# [ASSIGNMENT]
For the string "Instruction", search the entries below and copy every line where it appears.

--- EXERCISE MATERIAL Enclosed Below ---

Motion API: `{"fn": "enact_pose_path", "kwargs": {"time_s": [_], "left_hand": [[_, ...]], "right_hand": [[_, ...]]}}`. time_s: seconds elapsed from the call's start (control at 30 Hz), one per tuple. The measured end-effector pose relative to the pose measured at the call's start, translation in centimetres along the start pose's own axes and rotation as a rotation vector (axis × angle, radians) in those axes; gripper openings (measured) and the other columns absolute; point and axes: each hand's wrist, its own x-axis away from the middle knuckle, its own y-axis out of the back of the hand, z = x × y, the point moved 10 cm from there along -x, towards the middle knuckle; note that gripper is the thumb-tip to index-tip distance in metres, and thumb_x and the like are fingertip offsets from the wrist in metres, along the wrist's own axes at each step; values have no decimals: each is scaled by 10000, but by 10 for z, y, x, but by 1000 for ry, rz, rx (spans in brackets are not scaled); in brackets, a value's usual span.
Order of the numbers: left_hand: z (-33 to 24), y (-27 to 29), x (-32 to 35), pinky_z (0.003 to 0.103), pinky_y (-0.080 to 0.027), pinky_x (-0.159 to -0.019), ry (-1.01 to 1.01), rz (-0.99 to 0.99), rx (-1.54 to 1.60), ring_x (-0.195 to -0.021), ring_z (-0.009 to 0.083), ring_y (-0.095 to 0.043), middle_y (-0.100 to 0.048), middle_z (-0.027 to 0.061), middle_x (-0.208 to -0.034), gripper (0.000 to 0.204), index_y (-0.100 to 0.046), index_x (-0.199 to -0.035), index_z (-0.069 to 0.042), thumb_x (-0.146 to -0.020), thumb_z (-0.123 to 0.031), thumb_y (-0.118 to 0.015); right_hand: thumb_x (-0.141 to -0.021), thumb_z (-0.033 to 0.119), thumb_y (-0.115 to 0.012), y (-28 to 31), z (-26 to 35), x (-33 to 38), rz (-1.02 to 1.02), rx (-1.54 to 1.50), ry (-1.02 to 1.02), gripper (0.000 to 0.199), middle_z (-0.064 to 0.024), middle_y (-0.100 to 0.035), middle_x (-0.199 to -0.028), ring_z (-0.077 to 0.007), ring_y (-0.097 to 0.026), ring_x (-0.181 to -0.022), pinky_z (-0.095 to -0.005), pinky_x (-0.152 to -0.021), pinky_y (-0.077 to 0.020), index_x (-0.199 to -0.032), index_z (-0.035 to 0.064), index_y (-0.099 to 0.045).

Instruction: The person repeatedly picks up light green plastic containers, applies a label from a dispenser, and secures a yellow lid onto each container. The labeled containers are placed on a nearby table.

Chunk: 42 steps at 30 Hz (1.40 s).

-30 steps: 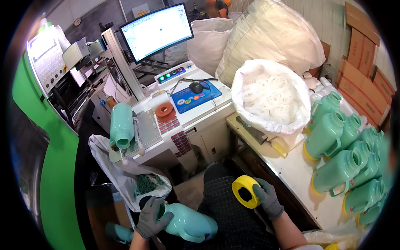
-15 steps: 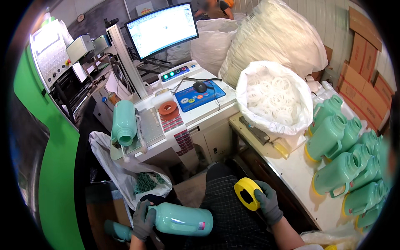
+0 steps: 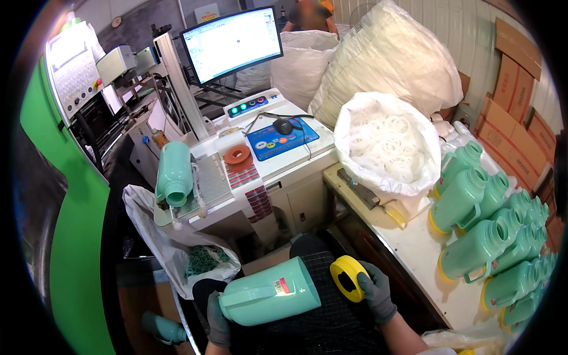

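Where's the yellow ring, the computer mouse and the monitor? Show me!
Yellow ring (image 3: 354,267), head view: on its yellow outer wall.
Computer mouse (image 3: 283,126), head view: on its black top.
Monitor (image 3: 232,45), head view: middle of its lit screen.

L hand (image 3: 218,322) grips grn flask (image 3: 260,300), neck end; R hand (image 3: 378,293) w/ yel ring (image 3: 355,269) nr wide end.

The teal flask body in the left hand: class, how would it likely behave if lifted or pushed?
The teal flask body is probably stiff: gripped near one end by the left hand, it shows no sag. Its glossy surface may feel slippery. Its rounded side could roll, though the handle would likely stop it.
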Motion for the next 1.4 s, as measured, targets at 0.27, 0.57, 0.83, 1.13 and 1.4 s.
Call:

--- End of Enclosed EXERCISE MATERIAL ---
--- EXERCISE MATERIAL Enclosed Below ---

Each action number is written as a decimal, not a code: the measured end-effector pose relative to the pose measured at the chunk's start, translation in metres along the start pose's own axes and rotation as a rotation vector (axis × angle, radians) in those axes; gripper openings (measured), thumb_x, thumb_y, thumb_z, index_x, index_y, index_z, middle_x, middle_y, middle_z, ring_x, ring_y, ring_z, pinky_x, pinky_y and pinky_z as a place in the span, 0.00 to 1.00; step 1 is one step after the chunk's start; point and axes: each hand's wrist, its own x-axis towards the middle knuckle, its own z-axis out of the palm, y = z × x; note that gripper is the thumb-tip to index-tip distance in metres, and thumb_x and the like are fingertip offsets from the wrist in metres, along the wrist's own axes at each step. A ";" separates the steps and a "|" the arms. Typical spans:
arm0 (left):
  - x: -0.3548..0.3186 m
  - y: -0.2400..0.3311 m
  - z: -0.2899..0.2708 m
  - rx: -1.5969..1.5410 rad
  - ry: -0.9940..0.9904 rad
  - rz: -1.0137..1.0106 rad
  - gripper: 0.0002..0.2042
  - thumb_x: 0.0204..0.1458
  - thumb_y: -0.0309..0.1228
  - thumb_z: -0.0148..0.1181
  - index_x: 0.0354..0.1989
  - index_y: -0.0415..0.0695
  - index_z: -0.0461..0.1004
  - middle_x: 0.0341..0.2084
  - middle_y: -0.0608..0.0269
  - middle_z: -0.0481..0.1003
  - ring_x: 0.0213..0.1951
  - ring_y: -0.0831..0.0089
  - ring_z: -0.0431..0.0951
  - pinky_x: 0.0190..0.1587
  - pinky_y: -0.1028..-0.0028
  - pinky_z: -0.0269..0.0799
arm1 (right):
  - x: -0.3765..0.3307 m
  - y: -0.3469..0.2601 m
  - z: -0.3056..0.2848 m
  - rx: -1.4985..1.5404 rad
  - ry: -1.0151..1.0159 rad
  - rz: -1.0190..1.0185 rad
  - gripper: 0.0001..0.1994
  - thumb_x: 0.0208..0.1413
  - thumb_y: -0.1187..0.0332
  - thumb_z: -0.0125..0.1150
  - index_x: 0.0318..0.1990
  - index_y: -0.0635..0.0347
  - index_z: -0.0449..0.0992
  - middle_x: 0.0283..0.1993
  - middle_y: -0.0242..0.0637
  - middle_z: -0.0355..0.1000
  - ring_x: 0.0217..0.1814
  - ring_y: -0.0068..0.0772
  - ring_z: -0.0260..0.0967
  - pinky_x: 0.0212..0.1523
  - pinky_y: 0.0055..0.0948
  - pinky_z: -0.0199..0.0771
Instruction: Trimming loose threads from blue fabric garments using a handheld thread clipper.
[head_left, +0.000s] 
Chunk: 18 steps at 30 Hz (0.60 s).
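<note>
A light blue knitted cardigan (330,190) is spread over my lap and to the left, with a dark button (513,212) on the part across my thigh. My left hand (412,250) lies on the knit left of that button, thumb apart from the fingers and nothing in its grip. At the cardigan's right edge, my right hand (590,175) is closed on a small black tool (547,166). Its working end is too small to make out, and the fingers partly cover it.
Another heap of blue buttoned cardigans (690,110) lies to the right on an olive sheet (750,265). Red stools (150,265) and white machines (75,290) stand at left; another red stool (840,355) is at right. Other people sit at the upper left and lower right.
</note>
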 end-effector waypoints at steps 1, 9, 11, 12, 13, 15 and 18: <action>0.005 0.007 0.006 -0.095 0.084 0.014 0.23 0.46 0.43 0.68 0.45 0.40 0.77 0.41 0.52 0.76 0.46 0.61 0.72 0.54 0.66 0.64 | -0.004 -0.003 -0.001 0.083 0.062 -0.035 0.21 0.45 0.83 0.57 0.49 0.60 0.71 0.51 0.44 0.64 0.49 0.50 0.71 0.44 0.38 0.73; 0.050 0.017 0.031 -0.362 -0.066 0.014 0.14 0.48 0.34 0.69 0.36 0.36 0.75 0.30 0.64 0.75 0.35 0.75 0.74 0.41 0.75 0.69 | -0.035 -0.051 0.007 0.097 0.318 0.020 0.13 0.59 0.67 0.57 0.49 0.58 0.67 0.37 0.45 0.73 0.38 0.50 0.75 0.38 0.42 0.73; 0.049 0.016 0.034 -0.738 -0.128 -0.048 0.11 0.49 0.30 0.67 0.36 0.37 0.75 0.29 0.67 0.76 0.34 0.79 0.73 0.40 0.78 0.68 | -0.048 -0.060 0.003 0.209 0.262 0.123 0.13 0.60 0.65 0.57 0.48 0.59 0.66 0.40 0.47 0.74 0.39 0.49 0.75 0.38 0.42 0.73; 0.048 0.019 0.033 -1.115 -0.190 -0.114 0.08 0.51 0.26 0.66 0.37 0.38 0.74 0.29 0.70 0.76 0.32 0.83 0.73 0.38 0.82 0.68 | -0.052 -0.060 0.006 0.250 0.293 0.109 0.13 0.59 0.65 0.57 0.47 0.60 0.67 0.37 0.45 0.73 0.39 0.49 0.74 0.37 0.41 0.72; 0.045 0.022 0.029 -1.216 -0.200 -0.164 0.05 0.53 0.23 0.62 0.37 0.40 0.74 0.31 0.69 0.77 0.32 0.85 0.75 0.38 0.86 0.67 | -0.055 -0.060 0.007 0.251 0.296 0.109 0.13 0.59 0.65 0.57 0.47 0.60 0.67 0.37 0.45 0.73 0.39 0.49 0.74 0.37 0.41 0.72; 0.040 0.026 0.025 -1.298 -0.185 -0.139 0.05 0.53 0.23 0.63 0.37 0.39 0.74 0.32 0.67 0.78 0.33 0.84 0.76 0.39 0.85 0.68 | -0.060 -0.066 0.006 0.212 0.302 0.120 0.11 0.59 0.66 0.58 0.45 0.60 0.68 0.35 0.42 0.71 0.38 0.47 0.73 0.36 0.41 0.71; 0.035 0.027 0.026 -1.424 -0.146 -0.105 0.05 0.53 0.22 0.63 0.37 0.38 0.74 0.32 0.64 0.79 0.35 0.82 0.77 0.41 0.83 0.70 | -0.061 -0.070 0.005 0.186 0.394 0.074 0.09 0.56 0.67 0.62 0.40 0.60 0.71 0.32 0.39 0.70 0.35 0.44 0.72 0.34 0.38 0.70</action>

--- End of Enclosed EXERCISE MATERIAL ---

# [ANSWER SPACE]
Instruction: The person repeatedly picks up light green plastic containers, applies a label from a dispenser, and secures a yellow lid onto each container. The labeled containers are placed on a nearby table.
Instruction: Trimming loose threads from blue fabric garments using a handheld thread clipper.

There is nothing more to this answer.